Secara teoritis, kebijakan pajak ekspor yang demikian menciptakan distorsi ekonomi yang secara neto mengurangi/menurunkan penerimaan devisa dan pendapatan para usaha perkebunan kelapa sawit termasuk perkebunan rakyat. Dapat dipastikan bahwa peningkatan pandapatan pemerintah dan peningkatan kesejahteraan konsumen minyak goreng di dalam negeri lebih kecil dibandingkan dengan kerugian yang dialami perkebunan kelapa sawit.
Hasil studi Larson (1996) untuk periode tersebut membuktikan teoritis tersebut. Nilai penurunanpendapatan usaha perkebunan kelapa sawit termasuk perkebunan rakyat di dalamnya, lebih besar dari pada nilai pajak ekspor yang diterima pemerintah ditambah dengan manfaat (consurmer surplus) yang dinikmati konsumen minyak goreng didalam negeri. Selain itu nilai penurunan penerimaan ekspor akibat kebijakan tersebut jauh lebih besar dari pajak ekspor yang diterima pemerintah.

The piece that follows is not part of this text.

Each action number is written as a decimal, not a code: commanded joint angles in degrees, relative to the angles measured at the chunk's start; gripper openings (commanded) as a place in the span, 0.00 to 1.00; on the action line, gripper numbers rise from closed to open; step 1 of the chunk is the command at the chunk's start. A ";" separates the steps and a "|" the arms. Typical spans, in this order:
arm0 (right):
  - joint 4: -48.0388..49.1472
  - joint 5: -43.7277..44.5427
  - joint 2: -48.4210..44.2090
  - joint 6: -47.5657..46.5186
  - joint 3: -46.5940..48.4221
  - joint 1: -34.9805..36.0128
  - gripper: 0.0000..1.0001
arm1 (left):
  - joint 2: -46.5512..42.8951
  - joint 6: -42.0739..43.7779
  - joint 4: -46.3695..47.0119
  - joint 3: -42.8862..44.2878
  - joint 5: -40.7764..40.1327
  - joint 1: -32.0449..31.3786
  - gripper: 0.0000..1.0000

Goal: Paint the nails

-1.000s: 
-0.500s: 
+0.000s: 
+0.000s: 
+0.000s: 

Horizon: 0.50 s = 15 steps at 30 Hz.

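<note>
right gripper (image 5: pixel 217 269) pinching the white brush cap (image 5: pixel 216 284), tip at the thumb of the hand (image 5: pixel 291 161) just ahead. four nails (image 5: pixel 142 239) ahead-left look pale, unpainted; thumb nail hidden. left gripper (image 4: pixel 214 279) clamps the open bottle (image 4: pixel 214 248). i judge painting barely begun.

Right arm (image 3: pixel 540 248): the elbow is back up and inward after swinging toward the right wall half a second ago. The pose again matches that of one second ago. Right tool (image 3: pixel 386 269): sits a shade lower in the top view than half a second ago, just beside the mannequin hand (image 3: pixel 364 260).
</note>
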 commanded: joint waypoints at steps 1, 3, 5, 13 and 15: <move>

Dengan kata lain, kebijakan pajak ekspor yang demikian secara keseluruhan menurunkan kesejahteraan masyarakat (worse-off). Mereka yang menikmati peningkatan manfat (better-off) yakni pemerintah dan konsumen, lebih kecil (dalam ukuran moneter) dibandingkan dengan kerugian (worse-off) yang dialami para pelaku perkebunan kelapa sawit termasuk di dalamnya perkebunan rakyat skala kecil.